▶ [About this exercise]: Only one stretch of the data below is wanted: the lines from the one with "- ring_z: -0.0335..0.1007" through the one with "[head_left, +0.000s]", repeated exactly.

-.-.-

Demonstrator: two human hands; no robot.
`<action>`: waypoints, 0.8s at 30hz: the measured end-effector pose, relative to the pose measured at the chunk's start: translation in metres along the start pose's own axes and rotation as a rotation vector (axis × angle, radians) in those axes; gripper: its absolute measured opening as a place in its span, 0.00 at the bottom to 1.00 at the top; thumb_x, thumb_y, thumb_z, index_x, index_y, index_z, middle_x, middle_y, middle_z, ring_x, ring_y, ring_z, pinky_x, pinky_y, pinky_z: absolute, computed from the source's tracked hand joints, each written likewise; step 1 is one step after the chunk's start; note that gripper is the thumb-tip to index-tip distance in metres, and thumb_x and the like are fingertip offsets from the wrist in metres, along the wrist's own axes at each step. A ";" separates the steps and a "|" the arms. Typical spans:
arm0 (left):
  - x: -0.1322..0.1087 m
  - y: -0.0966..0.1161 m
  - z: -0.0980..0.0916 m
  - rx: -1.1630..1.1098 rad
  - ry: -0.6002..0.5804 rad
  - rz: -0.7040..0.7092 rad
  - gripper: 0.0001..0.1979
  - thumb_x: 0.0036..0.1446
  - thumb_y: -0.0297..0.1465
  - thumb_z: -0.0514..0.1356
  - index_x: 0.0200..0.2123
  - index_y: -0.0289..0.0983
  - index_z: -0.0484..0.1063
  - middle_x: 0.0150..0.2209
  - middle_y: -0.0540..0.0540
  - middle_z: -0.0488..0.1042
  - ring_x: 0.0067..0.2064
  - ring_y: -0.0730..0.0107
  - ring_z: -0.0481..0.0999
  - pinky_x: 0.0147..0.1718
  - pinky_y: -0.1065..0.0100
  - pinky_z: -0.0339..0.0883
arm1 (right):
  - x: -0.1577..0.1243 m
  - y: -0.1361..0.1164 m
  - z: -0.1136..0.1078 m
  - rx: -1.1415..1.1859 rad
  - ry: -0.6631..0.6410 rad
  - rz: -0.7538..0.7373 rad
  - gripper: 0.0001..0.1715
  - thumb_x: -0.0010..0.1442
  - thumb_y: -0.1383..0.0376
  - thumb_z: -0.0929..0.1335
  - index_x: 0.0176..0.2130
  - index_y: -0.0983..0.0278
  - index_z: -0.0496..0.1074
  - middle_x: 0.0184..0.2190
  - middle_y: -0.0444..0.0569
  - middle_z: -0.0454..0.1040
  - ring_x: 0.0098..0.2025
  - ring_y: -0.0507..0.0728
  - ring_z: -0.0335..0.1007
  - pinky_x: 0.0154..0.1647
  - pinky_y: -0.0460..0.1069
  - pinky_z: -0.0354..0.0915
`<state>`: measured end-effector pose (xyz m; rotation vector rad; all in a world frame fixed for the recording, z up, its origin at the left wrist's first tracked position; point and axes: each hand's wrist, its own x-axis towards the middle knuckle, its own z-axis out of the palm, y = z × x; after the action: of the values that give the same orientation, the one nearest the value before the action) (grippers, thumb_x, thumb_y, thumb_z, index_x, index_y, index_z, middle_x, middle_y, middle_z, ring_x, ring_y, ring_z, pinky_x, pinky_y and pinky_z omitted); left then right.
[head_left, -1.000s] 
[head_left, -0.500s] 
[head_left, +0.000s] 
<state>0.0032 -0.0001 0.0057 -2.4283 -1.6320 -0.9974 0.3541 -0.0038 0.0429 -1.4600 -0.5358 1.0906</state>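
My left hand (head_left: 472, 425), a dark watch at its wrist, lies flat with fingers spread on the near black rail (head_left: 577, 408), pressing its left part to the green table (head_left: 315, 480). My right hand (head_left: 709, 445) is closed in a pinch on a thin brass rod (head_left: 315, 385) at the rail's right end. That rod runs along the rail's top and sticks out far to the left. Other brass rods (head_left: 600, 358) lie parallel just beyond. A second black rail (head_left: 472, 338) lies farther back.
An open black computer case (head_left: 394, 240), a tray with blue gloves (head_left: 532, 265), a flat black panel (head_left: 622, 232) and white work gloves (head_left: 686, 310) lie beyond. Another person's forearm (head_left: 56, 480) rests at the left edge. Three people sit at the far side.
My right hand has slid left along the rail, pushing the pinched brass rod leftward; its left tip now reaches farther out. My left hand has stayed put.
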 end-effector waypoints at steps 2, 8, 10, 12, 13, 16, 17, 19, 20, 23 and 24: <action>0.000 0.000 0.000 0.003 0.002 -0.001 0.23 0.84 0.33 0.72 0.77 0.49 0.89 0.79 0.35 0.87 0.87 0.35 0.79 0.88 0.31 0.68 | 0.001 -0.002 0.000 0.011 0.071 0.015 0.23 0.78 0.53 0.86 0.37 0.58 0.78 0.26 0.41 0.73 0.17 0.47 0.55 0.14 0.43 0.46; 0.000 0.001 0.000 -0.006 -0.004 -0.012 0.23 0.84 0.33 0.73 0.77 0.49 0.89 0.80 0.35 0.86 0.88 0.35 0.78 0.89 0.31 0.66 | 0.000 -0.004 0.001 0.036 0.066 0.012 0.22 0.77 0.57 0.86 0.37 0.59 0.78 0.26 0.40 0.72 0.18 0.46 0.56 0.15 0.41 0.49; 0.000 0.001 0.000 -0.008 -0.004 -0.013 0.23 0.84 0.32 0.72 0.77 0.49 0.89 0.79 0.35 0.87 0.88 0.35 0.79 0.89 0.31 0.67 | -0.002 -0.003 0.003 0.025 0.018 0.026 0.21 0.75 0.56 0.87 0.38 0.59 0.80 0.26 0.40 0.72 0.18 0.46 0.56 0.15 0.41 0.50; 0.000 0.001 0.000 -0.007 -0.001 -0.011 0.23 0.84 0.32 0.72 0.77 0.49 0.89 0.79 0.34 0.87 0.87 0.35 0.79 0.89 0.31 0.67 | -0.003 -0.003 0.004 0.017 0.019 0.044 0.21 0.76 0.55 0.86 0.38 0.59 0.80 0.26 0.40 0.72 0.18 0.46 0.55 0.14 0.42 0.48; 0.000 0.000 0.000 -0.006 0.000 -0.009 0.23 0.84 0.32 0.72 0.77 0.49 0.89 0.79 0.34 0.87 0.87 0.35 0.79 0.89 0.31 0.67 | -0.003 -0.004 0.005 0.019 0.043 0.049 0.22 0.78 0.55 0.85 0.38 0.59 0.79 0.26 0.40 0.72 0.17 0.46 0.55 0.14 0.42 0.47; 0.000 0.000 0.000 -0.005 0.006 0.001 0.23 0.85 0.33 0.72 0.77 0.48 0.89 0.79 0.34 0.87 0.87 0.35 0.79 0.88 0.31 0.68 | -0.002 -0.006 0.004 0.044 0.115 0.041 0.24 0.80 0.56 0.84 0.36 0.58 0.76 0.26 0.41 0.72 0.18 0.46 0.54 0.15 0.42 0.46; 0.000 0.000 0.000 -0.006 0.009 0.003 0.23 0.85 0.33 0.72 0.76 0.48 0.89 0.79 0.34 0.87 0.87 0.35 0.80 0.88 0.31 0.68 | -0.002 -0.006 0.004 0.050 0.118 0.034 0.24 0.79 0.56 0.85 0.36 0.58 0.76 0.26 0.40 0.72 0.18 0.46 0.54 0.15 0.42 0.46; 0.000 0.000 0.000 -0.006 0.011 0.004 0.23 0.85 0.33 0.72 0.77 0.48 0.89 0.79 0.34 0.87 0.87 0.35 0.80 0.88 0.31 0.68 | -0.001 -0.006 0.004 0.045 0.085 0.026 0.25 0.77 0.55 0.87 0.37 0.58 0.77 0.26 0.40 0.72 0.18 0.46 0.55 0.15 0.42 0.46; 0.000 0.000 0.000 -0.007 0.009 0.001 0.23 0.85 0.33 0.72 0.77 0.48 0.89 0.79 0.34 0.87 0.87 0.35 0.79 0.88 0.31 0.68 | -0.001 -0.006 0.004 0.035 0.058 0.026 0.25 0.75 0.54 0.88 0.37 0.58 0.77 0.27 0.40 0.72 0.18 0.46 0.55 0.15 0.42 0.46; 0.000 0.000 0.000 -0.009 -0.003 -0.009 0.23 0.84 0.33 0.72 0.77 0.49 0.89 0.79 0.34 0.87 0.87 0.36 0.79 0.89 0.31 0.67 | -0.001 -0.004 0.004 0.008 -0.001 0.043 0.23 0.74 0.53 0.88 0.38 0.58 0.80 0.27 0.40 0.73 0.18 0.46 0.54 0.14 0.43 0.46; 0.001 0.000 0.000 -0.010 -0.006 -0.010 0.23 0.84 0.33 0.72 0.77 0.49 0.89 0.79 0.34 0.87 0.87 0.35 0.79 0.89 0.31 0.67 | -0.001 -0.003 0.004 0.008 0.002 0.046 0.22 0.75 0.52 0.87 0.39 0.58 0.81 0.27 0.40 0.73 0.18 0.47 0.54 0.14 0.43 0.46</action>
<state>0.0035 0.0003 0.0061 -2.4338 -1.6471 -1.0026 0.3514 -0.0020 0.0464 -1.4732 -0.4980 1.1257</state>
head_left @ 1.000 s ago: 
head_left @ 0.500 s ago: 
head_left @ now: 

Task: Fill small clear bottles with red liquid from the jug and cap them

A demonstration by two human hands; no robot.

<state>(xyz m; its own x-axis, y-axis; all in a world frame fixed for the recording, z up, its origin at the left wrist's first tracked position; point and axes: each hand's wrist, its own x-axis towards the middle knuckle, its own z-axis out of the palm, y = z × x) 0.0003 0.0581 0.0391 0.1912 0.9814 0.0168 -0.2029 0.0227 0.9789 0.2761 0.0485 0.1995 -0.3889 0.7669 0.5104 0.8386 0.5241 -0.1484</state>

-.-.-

▶ [Solution to the exercise]:
  - ring_z: -0.0335..0.1007
  - pinky_x: 0.0154..0.1647
  - pinky_y: -0.0460..0.1069
  - pinky_z: -0.0354..0.0915
`<state>`: measured end-effector pose (xyz m; rotation vector rad; all in a world frame fixed for the recording, z up, its origin at the left wrist's first tracked position; point and axes: each hand's wrist, its own x-axis towards the middle knuckle, its own z-axis out of the palm, y = z × x; after the action: of the values that give the same orientation, the one nearest the value before the action) (grippers, thumb_x, thumb_y, thumb_z, index_x, index_y, index_z, middle_x, middle_y, middle_z, ring_x, ring_y, ring_z, pinky_x, pinky_y and pinky_z omitted); left then right.
[head_left, -1.000s] 
[head_left, -0.500s] 
[head_left, +0.000s] 

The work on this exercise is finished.